Problem:
Strip the pictures and reproduce the rest of the listing exactly.
== == ==
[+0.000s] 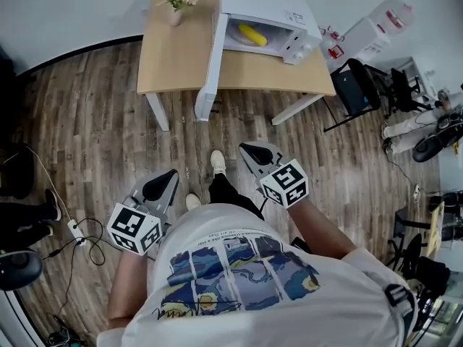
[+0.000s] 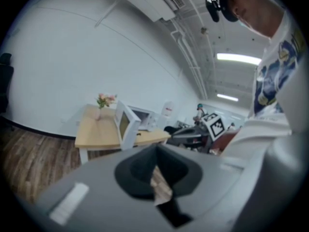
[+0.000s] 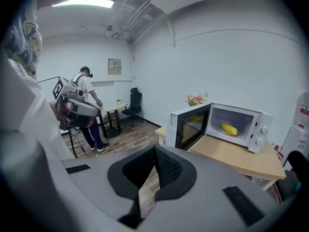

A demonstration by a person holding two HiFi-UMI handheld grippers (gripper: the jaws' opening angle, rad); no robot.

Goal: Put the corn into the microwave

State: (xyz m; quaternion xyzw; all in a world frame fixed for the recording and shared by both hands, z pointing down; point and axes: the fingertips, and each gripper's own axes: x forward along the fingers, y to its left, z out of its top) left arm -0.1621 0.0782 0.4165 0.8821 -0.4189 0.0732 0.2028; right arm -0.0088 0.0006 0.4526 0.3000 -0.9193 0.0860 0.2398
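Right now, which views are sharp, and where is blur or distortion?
Head view: sharp, evenly lit, corn clear inside the microwave, floorboards curving. Left gripper view: soft throughout, dark round vignette. Right gripper view: crisp, walls fisheye-curved, ceiling light glaring.

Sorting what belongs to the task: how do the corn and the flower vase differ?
The corn is yellow and lies flat inside the open microwave; the flower vase carries pink blooms and stands upright outside it on the table. Both rest over that table.

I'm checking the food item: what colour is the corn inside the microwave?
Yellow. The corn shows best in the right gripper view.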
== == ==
Solution below:
[+0.000s] 
[+0.000s] 
[+0.000s] 

A demonstration by a person holding two HiFi-UMI handheld grippers (gripper: the jaws' opening angle, rad); no robot.

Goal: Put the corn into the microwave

State: (xyz m; quaternion xyzw; all in a world frame fixed for the recording and shared by both hands, z pointing down; point and axes: the fingertips, and each gripper's own axes: x forward along the fingers, y to its left, z out of its top) left arm -0.1621 0.0782 0.4165 0.8821 -0.4189 0.0732 0.2028; right arm -0.0088 0.0006 0.4526 0.3000 -0.9193 0.0860 0.2398
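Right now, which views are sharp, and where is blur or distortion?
Head view: sharp, evenly lit, corn clear inside the microwave, floorboards curving. Left gripper view: soft throughout, dark round vignette. Right gripper view: crisp, walls fisheye-curved, ceiling light glaring.

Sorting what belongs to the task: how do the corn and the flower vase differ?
The corn is yellow and lies flat inside the open microwave; the flower vase carries pink blooms and stands upright outside it on the table. Both rest over that table.

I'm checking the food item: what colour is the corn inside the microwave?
Yellow. The corn shows best in the right gripper view.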

There is no more to the output.